Source material Block Start

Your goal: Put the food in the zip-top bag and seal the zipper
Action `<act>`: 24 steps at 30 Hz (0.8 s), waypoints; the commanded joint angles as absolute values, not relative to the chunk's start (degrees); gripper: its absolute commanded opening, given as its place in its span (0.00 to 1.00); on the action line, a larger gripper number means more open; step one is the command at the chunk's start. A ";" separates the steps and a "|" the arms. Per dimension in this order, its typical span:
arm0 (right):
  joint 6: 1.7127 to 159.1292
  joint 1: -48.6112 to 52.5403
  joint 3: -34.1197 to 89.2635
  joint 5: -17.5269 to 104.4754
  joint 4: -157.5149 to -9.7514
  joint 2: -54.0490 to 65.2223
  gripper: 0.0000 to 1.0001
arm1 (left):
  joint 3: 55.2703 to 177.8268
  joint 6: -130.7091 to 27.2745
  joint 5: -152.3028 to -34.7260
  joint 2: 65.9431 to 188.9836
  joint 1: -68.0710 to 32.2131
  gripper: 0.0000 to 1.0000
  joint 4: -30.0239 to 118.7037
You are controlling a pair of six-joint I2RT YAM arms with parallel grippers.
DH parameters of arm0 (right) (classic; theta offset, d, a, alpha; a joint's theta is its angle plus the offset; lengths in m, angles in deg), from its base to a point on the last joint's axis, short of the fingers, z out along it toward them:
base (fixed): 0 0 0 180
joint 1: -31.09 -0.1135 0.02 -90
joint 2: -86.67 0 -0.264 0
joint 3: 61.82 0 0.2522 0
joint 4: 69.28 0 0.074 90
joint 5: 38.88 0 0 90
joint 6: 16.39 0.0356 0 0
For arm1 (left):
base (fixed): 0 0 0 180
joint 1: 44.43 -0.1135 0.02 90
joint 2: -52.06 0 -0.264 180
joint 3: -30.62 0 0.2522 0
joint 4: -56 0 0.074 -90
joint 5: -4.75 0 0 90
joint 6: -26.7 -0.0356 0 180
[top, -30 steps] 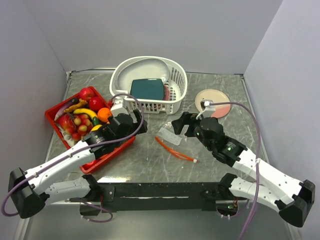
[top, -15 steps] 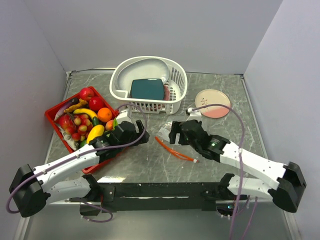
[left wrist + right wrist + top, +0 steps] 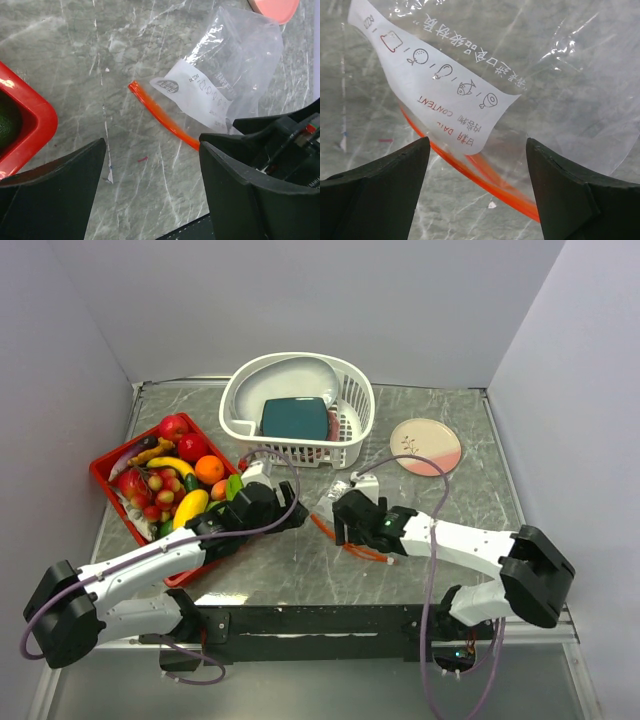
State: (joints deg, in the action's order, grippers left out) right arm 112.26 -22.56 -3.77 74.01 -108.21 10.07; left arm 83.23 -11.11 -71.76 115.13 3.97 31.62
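Two spread right fingers (image 3: 375, 195) straddle the zipper (image 3: 475, 170) of the zip-top bag (image 3: 570, 75).

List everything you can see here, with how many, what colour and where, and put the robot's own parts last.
zip-top bag: one, clear with a white label, flat mid-table
zipper: one, orange-red, along the bag's mouth
food: a heap, red, orange, yellow, green, in the red tray
red tray: one, red, left side
basket: one, white, at the back
teal slab: one, teal, inside the basket
plate: one, pink, back right
table: one, grey marbled
left gripper: one, black, open, beside the zipper
right gripper: one, black, open, over the bag's mouth
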 commanded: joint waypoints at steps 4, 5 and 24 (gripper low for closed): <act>110.79 -22.61 3.17 77.92 -109.49 6.25 0.44 | 81.38 -12.14 -73.30 113.58 3.91 0.79 34.76; 110.26 -22.44 3.61 77.75 -109.49 6.07 0.37 | 81.12 -12.14 -73.47 113.49 3.82 0.79 35.29; 116.58 -18.57 3.01 64.75 -101.41 19.25 0.00 | 78.57 -8.98 -78.40 117.70 3.91 0.57 48.47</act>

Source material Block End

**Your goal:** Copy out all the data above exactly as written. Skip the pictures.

**Reply to the task:**
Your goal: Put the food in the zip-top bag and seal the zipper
Action `<act>`: 24 steps at 30 Hz (0.8 s), waypoints; the commanded joint angles as absolute values, not relative to the chunk's start (degrees); gripper: its absolute commanded opening, given as its place in its span (0.00 to 1.00); on the action line, a larger gripper number means more open; step one is the command at the chunk's start. A ";" separates the steps and a "|" the arms. Per dimension in this order, its typical span:
arm0 (right):
  joint 6: 1.7127 to 159.1292
  joint 1: -48.6112 to 52.5403
  joint 3: -34.1197 to 89.2635
  joint 5: -17.5269 to 104.4754
  joint 4: -157.5149 to -9.7514
  joint 2: -54.0490 to 65.2223
  gripper: 0.0000 to 1.0001
arm1 (left):
  joint 3: 55.2703 to 177.8268
  joint 6: -130.7091 to 27.2745
  joint 5: -152.3028 to -34.7260
  joint 2: 65.9431 to 188.9836
  joint 1: -68.0710 to 32.2131
  gripper: 0.0000 to 1.0000
  joint 4: -30.0239 to 118.7037
You are controlling a pair of six-joint I2RT YAM arms with parallel grippers.
DH parameters of arm0 (right) (classic; theta offset, d, a, alpha; a joint's theta is its angle plus the offset; lengths in m, angles in deg), from its base to a point on the last joint's axis, short of the fingers, z out along it toward them:
base (fixed): 0 0 0 180
joint 1: -31.09 -0.1135 0.02 -90
joint 2: -86.67 0 -0.264 0
joint 3: 61.82 0 0.2522 0
joint 4: 69.28 0 0.074 90
joint 5: 38.88 0 0 90
joint 6: 16.39 0.0356 0 0
For arm1 (left):
base (fixed): 0 0 0 180
joint 1: 44.43 -0.1135 0.02 90
joint 2: -52.06 0 -0.264 180
joint 3: -30.62 0 0.2522 0
joint 4: -56 0 0.074 -90
joint 5: -4.75 0 0 90
joint 6: -26.7 -0.0356 0 180
[top, -30 steps] 
[top, -15 steps] 
[left wrist + right wrist + top, +0 steps] 
State: (joints deg, in the action's order, grippers left out) right arm 112.26 -22.56 -3.77 74.01 -108.21 10.07; left arm 83.23 -11.11 -71.76 115.13 3.97 31.62
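Two spread right fingers (image 3: 375, 195) straddle the zipper (image 3: 475, 170) of the zip-top bag (image 3: 570, 75).

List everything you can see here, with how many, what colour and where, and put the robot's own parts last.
zip-top bag: one, clear with a white label, flat mid-table
zipper: one, orange-red, along the bag's mouth
food: a heap, red, orange, yellow, green, in the red tray
red tray: one, red, left side
basket: one, white, at the back
teal slab: one, teal, inside the basket
plate: one, pink, back right
table: one, grey marbled
left gripper: one, black, open, beside the zipper
right gripper: one, black, open, over the bag's mouth
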 commanded: joint waypoints at steps 4, 5 and 24 (gripper low for closed): <act>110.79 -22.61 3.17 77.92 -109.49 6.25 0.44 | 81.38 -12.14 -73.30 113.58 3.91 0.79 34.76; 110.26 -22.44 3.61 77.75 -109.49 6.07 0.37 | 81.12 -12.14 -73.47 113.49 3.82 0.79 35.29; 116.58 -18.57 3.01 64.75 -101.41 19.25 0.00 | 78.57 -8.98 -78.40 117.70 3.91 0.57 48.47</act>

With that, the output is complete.